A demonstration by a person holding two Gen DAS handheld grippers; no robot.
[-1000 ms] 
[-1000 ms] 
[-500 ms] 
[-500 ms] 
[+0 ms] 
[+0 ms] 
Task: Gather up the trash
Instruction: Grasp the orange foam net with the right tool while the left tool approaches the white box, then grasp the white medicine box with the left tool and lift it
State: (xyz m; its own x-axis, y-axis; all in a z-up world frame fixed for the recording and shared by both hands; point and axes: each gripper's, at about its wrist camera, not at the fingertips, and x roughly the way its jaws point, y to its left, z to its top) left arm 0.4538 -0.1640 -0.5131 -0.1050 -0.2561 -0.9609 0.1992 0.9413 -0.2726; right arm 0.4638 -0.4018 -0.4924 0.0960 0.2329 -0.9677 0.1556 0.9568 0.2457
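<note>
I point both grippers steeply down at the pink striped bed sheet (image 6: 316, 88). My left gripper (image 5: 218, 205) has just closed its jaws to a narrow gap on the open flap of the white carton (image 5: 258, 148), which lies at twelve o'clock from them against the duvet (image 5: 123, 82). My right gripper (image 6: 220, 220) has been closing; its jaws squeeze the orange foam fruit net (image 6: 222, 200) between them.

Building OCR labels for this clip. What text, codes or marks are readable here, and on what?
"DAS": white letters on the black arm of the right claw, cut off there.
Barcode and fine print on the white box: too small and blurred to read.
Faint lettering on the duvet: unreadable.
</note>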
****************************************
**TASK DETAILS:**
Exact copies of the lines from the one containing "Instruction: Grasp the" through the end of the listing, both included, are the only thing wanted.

**EXERCISE RESULT:**
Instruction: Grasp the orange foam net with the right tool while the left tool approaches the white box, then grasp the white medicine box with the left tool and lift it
State: (xyz m; its own x-axis, y-axis; all in a z-up world frame fixed for the recording and shared by both hands; point and axes: each gripper's, at about its wrist camera, not at the fingertips, and x roughly the way its jaws point, y to its left, z to its top) left arm 0.4538 -0.1640 -0.5131 -0.1050 -0.2561 -0.9609 0.1992 0.9413 -0.2726; right arm 0.4638 -0.4018 -0.4924 0.0960 0.2329 -0.9677 0.1556 0.9568 0.2457
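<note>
I point both grippers steeply down at the pink striped bed sheet (image 6: 316, 88). My left gripper (image 5: 218, 205) has just closed its jaws to a narrow gap on the open flap of the white carton (image 5: 258, 148), which lies at twelve o'clock from them against the duvet (image 5: 123, 82). My right gripper (image 6: 220, 220) has been closing; its jaws squeeze the orange foam fruit net (image 6: 222, 200) between them.

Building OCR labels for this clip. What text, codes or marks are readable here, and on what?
"DAS": white letters on the black arm of the right claw, cut off there.
Barcode and fine print on the white box: too small and blurred to read.
Faint lettering on the duvet: unreadable.
</note>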

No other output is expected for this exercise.